## [Task]
Could you copy out every line of the data where the word "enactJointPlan" occurs?

┌─ Provided records

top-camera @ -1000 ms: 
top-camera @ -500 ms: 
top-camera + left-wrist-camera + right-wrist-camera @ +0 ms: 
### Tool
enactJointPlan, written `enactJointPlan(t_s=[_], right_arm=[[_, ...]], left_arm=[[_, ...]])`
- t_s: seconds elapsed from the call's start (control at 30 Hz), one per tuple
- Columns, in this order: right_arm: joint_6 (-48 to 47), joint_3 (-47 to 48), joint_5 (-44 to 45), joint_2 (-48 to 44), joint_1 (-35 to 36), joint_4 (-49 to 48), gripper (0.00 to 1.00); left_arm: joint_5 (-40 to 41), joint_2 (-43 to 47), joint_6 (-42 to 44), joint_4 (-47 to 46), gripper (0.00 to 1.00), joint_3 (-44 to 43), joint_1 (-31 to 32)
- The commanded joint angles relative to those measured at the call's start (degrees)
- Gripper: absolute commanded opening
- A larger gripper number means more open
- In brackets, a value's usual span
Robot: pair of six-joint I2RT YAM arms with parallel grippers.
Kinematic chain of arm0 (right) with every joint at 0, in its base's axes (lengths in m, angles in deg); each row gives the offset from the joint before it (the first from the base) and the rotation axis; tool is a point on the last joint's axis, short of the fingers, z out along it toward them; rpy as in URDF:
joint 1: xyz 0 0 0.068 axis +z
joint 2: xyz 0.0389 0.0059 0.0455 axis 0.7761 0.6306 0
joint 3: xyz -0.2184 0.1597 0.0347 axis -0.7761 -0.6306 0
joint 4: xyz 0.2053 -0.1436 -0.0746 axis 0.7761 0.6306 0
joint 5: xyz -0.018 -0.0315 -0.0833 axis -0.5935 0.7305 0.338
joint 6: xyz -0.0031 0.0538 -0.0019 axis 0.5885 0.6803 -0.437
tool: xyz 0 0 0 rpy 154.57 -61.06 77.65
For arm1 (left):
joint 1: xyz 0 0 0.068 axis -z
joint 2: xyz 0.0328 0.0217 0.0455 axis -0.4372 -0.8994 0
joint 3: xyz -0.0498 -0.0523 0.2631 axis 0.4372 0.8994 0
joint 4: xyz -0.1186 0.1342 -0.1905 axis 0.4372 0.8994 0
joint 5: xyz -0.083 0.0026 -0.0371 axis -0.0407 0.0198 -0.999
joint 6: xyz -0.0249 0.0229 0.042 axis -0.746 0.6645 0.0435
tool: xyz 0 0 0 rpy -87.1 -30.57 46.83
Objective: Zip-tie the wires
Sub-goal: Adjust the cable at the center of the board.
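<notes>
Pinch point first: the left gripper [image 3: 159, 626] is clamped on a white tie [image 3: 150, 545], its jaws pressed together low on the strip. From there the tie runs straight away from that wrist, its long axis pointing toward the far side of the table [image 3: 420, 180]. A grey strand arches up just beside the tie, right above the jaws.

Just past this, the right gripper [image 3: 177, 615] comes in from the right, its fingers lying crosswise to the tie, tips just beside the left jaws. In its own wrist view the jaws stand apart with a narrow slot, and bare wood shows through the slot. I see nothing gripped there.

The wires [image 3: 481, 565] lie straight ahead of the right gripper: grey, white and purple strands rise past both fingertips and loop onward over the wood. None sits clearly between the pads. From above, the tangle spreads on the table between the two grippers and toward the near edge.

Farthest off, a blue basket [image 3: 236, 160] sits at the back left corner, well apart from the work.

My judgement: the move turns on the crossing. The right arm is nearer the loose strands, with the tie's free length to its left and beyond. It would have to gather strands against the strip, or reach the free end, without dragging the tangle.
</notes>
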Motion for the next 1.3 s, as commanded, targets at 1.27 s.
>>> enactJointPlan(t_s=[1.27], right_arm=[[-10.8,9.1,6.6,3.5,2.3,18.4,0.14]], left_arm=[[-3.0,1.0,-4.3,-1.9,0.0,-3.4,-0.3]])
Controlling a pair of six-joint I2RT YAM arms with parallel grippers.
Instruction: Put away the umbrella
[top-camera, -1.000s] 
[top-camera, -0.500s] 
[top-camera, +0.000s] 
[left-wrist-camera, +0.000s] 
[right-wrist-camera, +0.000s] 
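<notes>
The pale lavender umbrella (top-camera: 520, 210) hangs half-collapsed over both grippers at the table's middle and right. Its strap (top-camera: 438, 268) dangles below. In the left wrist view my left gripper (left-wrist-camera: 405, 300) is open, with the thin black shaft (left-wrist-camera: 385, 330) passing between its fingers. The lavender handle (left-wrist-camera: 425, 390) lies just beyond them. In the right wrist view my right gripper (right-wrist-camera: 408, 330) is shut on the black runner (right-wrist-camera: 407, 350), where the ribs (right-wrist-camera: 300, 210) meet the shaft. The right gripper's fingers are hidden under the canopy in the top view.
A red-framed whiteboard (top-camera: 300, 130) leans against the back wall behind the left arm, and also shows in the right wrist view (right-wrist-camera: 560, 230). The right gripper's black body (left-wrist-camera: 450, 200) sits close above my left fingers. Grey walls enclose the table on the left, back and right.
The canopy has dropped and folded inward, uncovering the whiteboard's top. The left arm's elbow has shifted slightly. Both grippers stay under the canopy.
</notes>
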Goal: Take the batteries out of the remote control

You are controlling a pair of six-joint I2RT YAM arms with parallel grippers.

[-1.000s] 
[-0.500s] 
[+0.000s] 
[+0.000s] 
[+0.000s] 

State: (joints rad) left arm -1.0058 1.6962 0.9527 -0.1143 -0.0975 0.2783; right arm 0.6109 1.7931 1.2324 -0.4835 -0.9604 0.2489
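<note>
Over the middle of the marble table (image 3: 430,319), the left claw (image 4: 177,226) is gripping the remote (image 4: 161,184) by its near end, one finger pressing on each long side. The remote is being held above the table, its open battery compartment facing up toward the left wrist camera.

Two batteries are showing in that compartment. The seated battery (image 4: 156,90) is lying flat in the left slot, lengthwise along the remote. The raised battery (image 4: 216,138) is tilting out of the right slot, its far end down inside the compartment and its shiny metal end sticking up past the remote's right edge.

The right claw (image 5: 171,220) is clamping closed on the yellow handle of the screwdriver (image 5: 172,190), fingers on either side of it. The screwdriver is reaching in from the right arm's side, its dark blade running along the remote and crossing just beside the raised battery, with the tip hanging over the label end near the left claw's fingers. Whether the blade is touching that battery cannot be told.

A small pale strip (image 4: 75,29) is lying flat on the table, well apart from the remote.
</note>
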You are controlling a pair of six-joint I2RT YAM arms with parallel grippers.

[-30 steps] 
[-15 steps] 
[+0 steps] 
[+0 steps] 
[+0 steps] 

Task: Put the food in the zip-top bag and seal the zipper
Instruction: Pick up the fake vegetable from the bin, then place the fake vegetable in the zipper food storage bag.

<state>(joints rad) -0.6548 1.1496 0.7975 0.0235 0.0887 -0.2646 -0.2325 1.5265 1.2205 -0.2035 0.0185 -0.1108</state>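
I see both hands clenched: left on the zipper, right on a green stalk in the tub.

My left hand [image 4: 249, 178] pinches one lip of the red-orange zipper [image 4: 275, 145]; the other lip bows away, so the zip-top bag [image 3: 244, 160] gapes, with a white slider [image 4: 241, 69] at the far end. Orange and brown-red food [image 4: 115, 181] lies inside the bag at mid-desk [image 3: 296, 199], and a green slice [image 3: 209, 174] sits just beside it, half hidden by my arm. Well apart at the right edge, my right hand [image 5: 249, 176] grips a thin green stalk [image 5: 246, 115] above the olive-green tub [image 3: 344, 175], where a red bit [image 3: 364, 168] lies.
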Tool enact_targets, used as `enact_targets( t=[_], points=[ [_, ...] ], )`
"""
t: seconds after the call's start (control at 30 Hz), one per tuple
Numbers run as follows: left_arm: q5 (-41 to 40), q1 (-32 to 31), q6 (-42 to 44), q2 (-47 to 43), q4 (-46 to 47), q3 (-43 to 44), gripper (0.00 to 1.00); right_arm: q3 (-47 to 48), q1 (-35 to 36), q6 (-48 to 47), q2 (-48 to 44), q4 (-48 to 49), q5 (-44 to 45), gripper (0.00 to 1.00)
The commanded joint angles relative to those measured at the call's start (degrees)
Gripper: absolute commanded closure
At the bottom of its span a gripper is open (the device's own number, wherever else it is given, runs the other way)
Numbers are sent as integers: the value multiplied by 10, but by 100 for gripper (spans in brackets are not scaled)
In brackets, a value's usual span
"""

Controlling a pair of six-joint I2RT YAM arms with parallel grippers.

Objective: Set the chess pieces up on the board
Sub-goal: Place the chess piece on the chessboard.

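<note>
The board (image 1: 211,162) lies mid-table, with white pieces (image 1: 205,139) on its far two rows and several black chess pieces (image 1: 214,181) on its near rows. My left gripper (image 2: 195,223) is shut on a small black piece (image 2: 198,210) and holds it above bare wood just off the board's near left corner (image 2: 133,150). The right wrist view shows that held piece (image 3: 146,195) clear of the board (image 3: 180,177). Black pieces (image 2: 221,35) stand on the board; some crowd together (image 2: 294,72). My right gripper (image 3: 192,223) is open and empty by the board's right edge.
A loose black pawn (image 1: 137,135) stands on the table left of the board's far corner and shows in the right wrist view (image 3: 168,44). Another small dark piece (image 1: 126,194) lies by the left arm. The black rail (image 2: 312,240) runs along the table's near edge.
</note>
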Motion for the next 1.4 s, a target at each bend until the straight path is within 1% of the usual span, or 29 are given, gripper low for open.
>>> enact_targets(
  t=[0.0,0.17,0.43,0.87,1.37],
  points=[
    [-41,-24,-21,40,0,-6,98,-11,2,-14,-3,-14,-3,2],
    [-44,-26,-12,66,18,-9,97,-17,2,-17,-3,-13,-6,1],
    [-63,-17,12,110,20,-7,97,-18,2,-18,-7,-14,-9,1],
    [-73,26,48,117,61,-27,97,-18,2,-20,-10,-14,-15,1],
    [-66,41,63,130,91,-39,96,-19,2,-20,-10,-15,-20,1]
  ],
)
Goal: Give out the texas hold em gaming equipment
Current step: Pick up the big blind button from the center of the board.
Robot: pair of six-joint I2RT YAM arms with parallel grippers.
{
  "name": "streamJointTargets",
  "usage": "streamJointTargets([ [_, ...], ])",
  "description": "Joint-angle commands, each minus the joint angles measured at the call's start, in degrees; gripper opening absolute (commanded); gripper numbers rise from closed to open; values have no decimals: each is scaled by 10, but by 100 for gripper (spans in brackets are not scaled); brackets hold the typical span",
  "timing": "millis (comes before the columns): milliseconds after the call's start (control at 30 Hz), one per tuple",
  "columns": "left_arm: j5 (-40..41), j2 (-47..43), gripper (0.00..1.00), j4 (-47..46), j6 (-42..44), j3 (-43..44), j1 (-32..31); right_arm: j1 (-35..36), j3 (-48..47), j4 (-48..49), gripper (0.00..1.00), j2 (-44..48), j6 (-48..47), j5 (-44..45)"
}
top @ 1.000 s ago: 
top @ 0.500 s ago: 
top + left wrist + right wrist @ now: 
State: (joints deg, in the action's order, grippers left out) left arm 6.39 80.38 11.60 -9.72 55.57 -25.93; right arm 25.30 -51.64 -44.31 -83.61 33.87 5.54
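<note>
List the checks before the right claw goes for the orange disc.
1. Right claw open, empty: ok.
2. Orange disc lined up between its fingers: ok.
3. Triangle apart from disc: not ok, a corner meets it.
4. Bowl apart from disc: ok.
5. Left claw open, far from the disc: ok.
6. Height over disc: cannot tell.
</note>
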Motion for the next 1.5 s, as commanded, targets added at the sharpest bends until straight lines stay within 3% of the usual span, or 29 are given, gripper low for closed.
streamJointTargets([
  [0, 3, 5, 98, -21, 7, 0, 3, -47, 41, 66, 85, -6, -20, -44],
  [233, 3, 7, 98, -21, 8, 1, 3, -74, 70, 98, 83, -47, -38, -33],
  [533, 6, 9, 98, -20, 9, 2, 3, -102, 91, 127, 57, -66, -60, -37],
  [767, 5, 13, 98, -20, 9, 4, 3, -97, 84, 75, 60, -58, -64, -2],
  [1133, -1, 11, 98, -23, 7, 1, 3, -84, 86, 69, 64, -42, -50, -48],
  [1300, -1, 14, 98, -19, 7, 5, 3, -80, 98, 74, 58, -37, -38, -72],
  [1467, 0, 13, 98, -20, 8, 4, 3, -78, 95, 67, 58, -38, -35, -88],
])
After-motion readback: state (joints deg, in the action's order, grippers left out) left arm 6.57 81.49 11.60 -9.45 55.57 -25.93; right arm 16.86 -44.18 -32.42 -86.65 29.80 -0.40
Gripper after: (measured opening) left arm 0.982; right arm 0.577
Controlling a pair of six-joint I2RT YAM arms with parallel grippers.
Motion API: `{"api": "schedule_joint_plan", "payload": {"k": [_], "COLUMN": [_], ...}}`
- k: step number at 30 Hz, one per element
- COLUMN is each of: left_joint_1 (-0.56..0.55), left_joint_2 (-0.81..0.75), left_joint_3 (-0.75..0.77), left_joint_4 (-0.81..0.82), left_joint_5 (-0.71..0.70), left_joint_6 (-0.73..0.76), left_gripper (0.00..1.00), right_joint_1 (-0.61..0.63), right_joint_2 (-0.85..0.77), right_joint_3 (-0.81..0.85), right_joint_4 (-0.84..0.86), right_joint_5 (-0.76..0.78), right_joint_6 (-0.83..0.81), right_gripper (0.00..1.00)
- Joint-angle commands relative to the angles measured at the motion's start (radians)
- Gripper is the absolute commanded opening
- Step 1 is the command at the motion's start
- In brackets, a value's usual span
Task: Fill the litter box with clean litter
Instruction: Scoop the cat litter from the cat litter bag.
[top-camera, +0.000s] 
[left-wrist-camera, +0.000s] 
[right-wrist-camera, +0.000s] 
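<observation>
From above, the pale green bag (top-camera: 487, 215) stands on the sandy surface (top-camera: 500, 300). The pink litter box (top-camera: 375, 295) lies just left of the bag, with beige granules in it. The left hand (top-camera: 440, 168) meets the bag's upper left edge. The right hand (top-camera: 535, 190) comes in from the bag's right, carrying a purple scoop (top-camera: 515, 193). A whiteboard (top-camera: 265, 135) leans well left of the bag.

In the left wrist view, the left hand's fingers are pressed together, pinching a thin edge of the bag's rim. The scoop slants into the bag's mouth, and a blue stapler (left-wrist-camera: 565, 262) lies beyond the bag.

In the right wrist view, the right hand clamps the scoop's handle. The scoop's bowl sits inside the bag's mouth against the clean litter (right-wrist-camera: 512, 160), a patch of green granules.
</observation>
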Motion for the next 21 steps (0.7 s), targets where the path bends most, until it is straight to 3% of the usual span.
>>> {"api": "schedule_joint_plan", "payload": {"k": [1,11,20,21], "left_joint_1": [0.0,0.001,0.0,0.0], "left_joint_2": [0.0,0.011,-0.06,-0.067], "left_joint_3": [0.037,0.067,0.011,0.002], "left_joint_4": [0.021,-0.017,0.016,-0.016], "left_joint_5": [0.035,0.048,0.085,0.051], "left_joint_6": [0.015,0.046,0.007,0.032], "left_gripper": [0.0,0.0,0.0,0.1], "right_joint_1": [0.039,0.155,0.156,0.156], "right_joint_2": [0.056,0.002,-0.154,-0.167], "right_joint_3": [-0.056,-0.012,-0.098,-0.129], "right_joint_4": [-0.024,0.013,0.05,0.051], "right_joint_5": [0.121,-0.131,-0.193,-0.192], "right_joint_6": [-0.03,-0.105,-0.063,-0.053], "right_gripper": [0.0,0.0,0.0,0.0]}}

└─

## [Solution for this problem]
enactJointPlan, written `enactJointPlan(t_s=[_], right_arm=[[_, ...]], left_arm=[[_, ...]])`
>>> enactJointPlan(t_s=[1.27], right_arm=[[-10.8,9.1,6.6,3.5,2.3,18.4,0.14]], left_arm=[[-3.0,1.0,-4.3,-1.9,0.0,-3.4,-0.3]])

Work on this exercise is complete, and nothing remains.